Consolati con il tuo Dalì e con Magritte.
Concordo con Elisabetta che forse ci siamo bevuti qualche Martini di troppo. Ma -
a costo di essere noioso - vorrei tornare sinteticamente su un paio di punti.
Non venite a dire a me che non ho precisato che il cattolicesimo non ha il monopolio del
cristianesimo, quando sapete bene che per metà sono valdese, così come sapete che
rispetto profondamente le altre confessioni religiose: a ciascuno la sua, ateismi e laicità
comprese, se esiste rispetto reciproco. Ma se qualcuno viene a rompere le scatole a me,
io le rompo a lui: se deve essere reciproco il rispetto, così devono essere anche le rotture.
Non intendo però continuare queste diatribe religiose, anche se molti punti
sarebbero da sviscerare ulteriormente, come quando parlate di titoli che non hanno
cittadinanza al di fuori della gerarchia (e chi ha mai voluto far valere un cardinale
in parlamento?) Mauro, ti conosco da otto anni e da otto anni in qua vedo una
totale inconciliabilità delle nostre posizioni. La differenza è che io, un'apertura mentale
verso le posizioni "altre", mi sembra di averla dimostrata. Tu invece vuoi continuare
ad analizzare, quando sono otto anni che cerco di farti entrare in testa che uno crede
senza dover comprendere.
Su una cosa però non transigo: l'obiettività dell'informazione (e sto parlando in linea
generale, lascia perdere ora la vicenda religiosa).
«Il "raccontare" è già di per sé "soggettivo". Non esiste una comunicazione neutra», scrivi.
Grazie tante, abbiamo fatto la scoperta dell'acqua calda: è ovvio che non può esistere
l'obiettività assoluta.

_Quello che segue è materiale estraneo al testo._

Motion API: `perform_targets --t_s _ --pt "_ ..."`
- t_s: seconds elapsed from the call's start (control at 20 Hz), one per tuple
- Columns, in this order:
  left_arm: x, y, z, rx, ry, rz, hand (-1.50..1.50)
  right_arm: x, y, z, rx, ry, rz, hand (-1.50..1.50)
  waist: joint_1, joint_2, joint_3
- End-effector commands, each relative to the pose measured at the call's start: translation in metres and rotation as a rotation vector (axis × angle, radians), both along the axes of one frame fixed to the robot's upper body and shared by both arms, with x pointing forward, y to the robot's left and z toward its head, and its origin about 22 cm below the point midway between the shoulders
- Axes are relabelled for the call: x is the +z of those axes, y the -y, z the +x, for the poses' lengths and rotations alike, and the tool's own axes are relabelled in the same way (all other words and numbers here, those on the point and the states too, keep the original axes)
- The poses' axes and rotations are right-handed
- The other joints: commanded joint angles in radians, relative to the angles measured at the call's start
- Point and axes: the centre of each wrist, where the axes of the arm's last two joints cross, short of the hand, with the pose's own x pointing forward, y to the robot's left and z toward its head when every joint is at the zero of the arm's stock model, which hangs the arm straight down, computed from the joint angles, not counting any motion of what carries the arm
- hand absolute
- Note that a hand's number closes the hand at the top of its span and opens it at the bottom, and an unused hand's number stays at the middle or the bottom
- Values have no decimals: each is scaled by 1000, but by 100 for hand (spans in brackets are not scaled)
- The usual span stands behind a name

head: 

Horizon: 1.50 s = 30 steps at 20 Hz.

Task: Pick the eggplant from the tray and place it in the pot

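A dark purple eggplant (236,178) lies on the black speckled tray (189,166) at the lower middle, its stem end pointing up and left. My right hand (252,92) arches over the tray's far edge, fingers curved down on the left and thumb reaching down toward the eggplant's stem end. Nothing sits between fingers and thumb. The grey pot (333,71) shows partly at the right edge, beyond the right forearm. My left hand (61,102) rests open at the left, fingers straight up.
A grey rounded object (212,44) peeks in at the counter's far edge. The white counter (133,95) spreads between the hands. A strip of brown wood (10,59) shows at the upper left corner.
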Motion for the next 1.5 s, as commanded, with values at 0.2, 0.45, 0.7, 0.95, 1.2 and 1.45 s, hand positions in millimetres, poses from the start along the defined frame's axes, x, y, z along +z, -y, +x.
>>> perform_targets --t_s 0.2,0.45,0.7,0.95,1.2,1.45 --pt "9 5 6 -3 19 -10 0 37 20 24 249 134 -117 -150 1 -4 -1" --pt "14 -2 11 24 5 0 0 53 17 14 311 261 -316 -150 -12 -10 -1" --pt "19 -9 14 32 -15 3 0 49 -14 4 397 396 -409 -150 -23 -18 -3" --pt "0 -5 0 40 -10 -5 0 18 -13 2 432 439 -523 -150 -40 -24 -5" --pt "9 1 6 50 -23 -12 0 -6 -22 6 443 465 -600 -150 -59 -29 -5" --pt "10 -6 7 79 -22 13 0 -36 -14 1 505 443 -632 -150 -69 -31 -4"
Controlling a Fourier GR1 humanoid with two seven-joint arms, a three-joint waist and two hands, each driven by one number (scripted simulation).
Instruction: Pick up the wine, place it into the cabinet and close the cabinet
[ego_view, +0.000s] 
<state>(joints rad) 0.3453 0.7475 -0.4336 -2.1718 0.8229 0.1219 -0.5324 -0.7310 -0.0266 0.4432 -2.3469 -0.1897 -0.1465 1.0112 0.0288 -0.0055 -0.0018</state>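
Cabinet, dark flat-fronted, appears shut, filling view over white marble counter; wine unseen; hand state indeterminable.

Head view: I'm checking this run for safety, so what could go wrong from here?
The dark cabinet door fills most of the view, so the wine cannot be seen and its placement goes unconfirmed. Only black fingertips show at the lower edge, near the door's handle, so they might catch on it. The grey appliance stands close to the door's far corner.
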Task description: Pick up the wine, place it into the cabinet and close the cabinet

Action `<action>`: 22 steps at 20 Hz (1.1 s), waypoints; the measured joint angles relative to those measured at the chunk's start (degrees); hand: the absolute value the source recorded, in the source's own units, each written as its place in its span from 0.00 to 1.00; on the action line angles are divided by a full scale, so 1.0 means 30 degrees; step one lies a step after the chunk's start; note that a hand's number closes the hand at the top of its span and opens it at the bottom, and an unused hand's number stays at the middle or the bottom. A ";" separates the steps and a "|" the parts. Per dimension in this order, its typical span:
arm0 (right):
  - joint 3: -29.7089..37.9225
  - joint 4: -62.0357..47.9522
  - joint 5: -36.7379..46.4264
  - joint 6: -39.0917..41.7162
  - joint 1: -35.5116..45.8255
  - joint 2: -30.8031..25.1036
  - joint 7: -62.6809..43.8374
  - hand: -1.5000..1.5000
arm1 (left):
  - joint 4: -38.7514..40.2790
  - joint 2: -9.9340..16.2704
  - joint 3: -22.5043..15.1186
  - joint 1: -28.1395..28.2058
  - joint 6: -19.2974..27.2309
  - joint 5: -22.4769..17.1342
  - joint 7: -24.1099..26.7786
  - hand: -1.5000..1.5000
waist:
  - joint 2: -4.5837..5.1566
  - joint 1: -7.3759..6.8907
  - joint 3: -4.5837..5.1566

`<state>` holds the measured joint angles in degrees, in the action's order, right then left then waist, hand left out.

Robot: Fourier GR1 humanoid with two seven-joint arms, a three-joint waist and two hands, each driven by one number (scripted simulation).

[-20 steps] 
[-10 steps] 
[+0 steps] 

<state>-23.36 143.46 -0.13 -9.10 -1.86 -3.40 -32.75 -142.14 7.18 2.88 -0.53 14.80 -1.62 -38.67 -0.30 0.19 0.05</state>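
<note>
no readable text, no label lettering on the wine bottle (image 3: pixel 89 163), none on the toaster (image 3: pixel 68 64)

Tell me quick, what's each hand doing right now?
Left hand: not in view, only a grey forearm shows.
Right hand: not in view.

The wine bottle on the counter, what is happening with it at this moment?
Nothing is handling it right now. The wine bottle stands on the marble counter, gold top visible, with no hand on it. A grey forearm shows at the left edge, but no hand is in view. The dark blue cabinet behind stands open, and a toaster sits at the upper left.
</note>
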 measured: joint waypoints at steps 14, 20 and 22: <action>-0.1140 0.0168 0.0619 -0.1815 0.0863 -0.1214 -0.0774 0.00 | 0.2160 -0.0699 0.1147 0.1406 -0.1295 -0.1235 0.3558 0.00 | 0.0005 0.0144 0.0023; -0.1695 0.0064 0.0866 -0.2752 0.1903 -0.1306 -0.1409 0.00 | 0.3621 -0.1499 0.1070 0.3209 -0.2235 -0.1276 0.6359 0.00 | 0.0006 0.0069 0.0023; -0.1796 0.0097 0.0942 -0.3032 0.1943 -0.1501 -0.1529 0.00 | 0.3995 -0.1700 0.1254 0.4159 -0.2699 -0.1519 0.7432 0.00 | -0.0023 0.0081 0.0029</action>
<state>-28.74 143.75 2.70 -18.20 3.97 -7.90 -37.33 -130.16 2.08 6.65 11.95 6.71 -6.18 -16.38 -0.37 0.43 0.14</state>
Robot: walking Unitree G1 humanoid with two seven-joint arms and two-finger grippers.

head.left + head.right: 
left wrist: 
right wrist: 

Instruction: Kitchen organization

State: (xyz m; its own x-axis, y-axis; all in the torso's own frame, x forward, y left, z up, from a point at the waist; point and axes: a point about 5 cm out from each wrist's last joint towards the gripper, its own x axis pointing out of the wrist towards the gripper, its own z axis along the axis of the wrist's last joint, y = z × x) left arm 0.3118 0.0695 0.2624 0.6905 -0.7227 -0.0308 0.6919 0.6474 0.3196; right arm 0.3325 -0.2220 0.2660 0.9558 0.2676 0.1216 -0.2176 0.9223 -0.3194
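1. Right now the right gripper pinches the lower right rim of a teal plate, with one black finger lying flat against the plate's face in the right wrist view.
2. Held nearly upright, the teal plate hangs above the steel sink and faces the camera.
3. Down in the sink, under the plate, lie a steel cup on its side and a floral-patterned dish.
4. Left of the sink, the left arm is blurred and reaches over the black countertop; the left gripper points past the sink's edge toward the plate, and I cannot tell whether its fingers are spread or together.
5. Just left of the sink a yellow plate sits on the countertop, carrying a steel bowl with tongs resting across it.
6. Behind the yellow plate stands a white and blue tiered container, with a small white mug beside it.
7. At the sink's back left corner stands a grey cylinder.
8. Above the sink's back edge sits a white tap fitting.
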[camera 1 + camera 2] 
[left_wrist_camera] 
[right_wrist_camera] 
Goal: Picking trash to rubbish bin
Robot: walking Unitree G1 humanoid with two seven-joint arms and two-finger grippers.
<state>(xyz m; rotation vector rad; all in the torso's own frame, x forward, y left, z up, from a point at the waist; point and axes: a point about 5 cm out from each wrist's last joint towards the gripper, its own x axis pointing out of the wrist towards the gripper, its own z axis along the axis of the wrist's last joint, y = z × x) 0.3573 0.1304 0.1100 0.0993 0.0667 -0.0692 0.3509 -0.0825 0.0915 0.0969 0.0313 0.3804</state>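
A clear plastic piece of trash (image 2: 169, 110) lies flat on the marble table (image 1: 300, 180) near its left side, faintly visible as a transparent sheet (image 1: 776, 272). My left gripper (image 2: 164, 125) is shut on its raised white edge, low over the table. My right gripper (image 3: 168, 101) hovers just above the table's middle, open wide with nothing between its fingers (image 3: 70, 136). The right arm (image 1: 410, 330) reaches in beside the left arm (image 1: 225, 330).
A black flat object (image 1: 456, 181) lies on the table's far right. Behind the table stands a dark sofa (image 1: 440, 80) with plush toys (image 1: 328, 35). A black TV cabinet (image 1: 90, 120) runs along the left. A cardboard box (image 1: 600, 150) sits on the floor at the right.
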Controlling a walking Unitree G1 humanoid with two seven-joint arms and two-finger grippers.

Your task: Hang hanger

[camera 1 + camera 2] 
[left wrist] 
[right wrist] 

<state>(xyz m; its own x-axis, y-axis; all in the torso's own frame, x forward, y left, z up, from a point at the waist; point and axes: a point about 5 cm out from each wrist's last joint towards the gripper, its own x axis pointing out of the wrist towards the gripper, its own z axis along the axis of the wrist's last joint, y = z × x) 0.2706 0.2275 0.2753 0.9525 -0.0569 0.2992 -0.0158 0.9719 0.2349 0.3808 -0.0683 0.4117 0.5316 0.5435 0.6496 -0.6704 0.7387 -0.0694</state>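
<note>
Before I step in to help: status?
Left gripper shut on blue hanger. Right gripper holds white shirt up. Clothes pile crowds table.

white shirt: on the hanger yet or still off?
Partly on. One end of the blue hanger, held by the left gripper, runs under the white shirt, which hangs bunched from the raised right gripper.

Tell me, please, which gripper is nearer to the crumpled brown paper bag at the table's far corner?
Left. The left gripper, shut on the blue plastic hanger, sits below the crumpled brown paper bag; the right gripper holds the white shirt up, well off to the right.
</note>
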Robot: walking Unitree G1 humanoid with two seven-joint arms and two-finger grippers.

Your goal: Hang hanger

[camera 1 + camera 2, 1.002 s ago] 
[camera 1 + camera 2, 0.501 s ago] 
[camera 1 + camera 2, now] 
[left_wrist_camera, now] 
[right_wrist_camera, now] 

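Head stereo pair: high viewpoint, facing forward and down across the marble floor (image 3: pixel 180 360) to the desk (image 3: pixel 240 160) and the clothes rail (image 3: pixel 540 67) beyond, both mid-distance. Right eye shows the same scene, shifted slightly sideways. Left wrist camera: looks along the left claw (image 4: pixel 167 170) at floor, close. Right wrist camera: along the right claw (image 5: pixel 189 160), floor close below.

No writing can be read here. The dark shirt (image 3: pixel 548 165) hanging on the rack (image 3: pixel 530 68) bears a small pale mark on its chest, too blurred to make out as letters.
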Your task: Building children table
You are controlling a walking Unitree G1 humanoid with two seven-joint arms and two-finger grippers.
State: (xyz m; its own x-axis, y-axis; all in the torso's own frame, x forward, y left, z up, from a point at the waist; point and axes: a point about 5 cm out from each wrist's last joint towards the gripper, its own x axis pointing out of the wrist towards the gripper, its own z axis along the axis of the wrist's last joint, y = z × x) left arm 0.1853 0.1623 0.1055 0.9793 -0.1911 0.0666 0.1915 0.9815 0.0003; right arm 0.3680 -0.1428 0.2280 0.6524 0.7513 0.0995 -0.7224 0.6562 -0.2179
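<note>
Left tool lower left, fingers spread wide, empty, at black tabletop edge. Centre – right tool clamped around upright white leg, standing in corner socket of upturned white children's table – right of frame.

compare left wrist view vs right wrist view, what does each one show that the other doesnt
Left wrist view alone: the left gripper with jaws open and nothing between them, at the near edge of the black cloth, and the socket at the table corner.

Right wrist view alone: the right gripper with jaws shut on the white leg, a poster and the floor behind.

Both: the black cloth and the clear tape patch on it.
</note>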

Qualsiasi cosa noi osserviamo, e poi riportiamo, passa sempre e
comunque attraverso il nostro filtro, di Andrea Apruzzese, di Elisabetta Rizzo, di Roberta
Colazingari, di Mauro Cascio, ecc.
Quindi passa attraverso le esperienze personali, di educazione, di sensibilità, ecc, che
sono diversissime in ognuno di noi (background culturale, lo chiama chi vuole usare i
paroloni). Ne stavo parlando anche durante l'intervista con Roberto Gabriele, e lui
mi ha fatto un esempio calzante: «Già quando monto sulla macchina un obiettivo piuttosto
che un altro io faccio una scelta: scelgo di raccontare quell'immagine (e quindi quel fatto)
mostrando un orizzonte piuttosto che un altro: posso montare un supergrandangolare per
mostrare tutta la scena, oppure un tele per riprendere i volti delle persone coinvolte.
È una scelta mia, un altro fotografo ne può fare un'altra, ma sono entrambe valide»
(e, aggiungo io, se pubblicate insieme, contribuiscono alla completezza dell'informazione).
Quando io parlo di obiettività, parlo di quello che mi disse uno dei miei maestri,
Sergio Lepri, ovvero della «massima obiettività possibile» cui è sempre tenuto chi
deve fare informazione: eliminare, eliminare, eliminare ed eliminare ancora qualsiasi
soggettività.
Certo che dobbiamo far crescere i nostri lettori, è ciò che io ritengo fondamentale nel
nostro mestiere, è la nostra missione, è il nostro credo: ma dobbiamo far crescere
illustrando fatti, eventi ed idee, «in modo che il lettore possa formarsi la propria
opinione». Mai dobbiamo imporre idee o concetti nostri o di altri. Il nostro dovere è solo
quello di riportare, nella maniera più asettica che ci sia possibile, tutti i diversi
punti di vista che possiamo e dobbiamo trovare nella nostra ricerca. Cavoli, mica
siamo saggisti, siamo giornalisti. Non scriviamo libri, riportiamo fatti. Certo,
nei giornali ci sono anche le opinioni ma, come ci ha insegnato il giornalismo
anglosassone, queste devono essere rigorosamente separate dai fatti, ed evidenziate
graficamente tramite riquadri, fili, o corsivi, in maniera che il lettore comprenda
che ciò che sta leggendo è un'analisi ripresa da un particolare punto di vista.
Oppure esistono i giornali di partito, ma in quel caso un lettore sa che sta
andando all'edicola a comprare L'Unità, o il Secolo. Allora diciamolo: «Signori,
ci siamo sbagliati, ParvapoliS non vuole essere una testata affidabile: da oltre sette anni
a questa parte state leggendo le nostre opinioni personali». Quelle di Mauro Cascio
saranno pure provocatorie, documentate e spiritose. Ma sono le sue.